**Work required**
The result should be the listing below restated word for word, with images left out.

**Available data**
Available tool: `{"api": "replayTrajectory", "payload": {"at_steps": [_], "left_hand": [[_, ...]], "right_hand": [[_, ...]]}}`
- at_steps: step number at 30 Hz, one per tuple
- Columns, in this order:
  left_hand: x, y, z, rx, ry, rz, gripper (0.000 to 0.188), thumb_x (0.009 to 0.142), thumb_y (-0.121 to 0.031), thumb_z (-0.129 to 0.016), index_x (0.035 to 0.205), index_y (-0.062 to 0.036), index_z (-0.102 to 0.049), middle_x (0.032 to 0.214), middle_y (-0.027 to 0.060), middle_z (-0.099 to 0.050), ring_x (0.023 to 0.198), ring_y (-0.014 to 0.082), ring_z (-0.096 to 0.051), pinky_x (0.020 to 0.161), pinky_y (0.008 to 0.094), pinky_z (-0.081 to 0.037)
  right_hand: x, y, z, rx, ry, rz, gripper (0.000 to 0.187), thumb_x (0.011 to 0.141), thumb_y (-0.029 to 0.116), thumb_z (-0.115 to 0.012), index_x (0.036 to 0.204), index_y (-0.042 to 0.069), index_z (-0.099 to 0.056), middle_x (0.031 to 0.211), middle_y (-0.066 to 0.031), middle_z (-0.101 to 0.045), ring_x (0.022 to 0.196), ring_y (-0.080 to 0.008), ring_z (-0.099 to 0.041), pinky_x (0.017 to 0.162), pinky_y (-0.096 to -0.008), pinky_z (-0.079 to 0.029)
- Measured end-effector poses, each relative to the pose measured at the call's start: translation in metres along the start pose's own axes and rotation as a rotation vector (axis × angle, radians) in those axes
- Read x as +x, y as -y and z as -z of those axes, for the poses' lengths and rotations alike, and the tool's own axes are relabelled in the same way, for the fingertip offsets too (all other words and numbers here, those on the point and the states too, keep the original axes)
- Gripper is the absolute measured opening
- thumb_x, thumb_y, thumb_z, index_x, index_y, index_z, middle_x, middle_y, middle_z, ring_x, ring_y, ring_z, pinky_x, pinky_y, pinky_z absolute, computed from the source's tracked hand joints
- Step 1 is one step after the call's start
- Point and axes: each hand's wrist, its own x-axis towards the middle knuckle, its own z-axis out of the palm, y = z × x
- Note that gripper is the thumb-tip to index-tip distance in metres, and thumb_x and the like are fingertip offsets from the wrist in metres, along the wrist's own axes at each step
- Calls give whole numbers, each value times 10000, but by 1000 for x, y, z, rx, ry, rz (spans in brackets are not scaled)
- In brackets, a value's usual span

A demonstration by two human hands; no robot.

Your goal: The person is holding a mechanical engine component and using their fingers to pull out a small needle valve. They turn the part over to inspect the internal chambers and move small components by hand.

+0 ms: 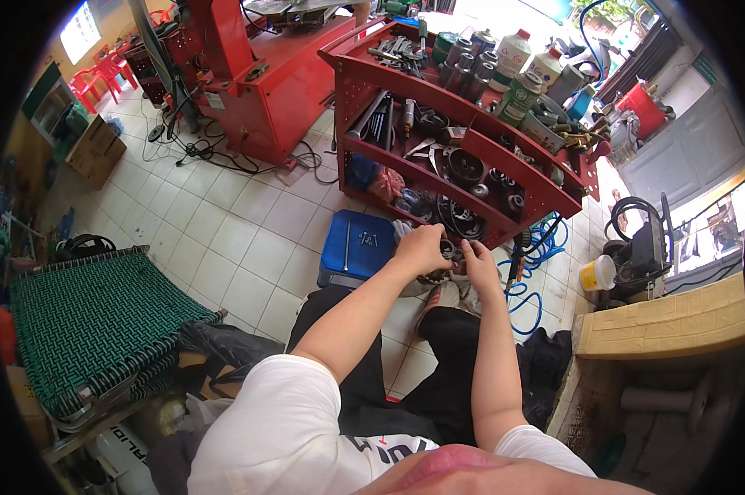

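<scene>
Between my knees, both hands meet at a small round metal part (447,247) with a dark ring-like face. My left hand (423,251) curls its fingers and thumb round the part's left side. From the right, my right hand (479,266) has its fingers bent and pressed close against the same part; its fingertips are partly hidden. Below the hands are a greyish cloth and a metal piece, only partly visible. Just left of them stands a blue plastic stool (329,266), carrying a long thin metal rod (347,246) and several small bolts (367,238).
A red tool cart (463,183) full of tools, cans and metal parts stands close ahead. Blue air hose (524,307) coils to its right. A green woven lounger (100,322) lies at the left. Red machinery (265,115) and cables (203,154) are farther off.
</scene>
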Motion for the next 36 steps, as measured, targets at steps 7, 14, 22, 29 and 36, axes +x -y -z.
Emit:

**Response for this exercise**
Available tool: `{"api": "replayTrajectory", "payload": {"at_steps": [_], "left_hand": [[_, ...]], "right_hand": [[_, ...]]}}`
- at_steps: step number at 30 Hz, one per tuple
- Columns, in this order:
  left_hand: x, y, z, rx, ry, rz, gripper (0.000 to 0.188), thumb_x (0.009 to 0.142), thumb_y (-0.121 to 0.031), thumb_z (-0.129 to 0.016), index_x (0.035 to 0.205), index_y (-0.062 to 0.036), index_z (-0.102 to 0.049), middle_x (0.032 to 0.214), middle_y (-0.027 to 0.060), middle_z (-0.099 to 0.050), ring_x (0.023 to 0.198), ring_y (-0.014 to 0.082), ring_z (-0.096 to 0.051), pinky_x (0.020 to 0.161), pinky_y (0.008 to 0.094), pinky_z (-0.081 to 0.037)
  right_hand: x, y, z, rx, ry, rz, gripper (0.000 to 0.187), thumb_x (0.011 to 0.141), thumb_y (-0.029 to 0.116), thumb_z (-0.115 to 0.012), index_x (0.036 to 0.204), index_y (-0.042 to 0.069), index_z (-0.099 to 0.056), middle_x (0.031 to 0.211), middle_y (-0.066 to 0.031), middle_z (-0.101 to 0.045), ring_x (0.022 to 0.196), ring_y (-0.080 to 0.008), ring_z (-0.099 to 0.041), pinky_x (0.017 to 0.162), pinky_y (-0.096 to -0.008), pinky_z (-0.079 to 0.029)
- Measured end-effector poses, each relative to the pose measured at the call's start: translation in metres along the start pose's own axes and rotation as a rotation vector (axis × angle, radians) in those axes
- Read x as +x, y as -y and z as -z of those axes, for the poses' lengths and rotations alike, and the tool's own axes are relabelled in the same way, for the fingertip offsets too (all other words and numbers here, those on the point and the states too, keep the original axes)
- Gripper is the absolute measured opening
- thumb_x, thumb_y, thumb_z, index_x, index_y, index_z, middle_x, middle_y, middle_z, ring_x, ring_y, ring_z, pinky_x, pinky_y, pinky_z absolute, computed from the source's tracked hand joints
- Step 1 is one step after the call's start
- Point and axes: each hand's wrist, its own x-axis towards the middle knuckle, its own z-axis out of the palm, y = z × x
- Note that gripper is the thumb-tip to index-tip distance in metres, and thumb_x and the like are fingertip offsets from the wrist in metres, along the wrist's own axes at each step
- Calls give whole numbers, each value times 10000, but by 1000 for x, y, z, rx, ry, rz (spans in brackets are not scaled)
- In brackets, a value's usual span

A demonstration by two human hands; no robot.

Your goal: The person is holding a mechanical engine component and using their fingers to pull out a small needle valve. They turn the part over to inspect the internal chambers and move small components by hand.

+0 ms: 

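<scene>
Between my knees, both hands meet at a small round metal part (447,247) with a dark ring-like face. My left hand (423,251) curls its fingers and thumb round the part's left side. From the right, my right hand (479,266) has its fingers bent and pressed close against the same part; its fingertips are partly hidden. Below the hands are a greyish cloth and a metal piece, only partly visible. Just left of them stands a blue plastic stool (329,266), carrying a long thin metal rod (347,246) and several small bolts (367,238).
A red tool cart (463,183) full of tools, cans and metal parts stands close ahead. Blue air hose (524,307) coils to its right. A green woven lounger (100,322) lies at the left. Red machinery (265,115) and cables (203,154) are farther off.
</scene>
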Motion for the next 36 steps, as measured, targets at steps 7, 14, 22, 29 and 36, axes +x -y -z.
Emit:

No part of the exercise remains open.